◆ Aim of the exercise
Output all of the data exactly, keeping any images out of the copy.

◆ Data shown
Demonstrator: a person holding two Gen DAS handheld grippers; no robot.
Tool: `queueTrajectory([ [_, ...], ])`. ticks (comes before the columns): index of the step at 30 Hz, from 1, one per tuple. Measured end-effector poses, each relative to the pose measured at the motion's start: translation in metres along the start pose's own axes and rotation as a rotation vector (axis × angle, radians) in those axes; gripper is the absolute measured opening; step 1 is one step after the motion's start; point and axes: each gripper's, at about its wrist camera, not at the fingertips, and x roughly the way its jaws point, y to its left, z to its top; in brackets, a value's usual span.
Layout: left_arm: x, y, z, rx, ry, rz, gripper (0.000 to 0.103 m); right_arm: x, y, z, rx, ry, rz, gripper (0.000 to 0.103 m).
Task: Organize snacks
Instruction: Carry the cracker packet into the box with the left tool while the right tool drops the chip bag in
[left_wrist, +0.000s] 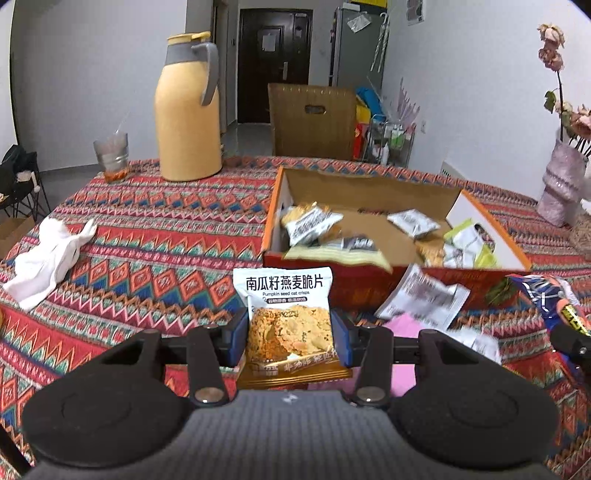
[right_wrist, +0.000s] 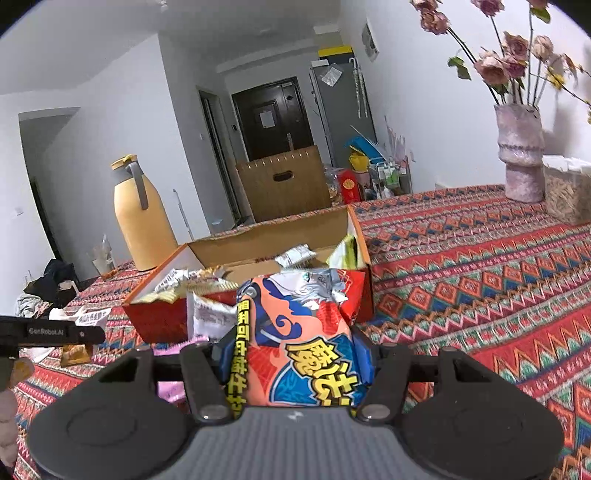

◆ Solution
Demonstrator: a person holding two Gen DAS handheld grippers; no robot.
Tool: `queueTrajectory([ [_, ...], ])`. ticks (comes before the columns): index of the step at 30 Hz, from 1, one per tuple. Measured end-effector poses, each relative to the pose measured at the motion's start: translation in metres along the start pose's own axes and rotation as a rotation vector (axis × angle, radians) in those axes; gripper is the absolute measured opening; step 1 is one step after the motion's start; point and axes: each gripper's, at about its wrist camera, not at the fingertips, and x roughly the way its jaws point, y to its left, z to its top; in brackets, a value's usual span.
Layout: left_arm: x, y, z, rx, ry, rz, gripper (0.000 to 0.103 m); right_arm: x, y, z, rx, ry, rz, gripper (0.000 to 0.103 m).
Task: Organize snacks
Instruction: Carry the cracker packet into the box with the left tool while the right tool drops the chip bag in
[left_wrist, +0.000s] 
[right_wrist, +0.000s] 

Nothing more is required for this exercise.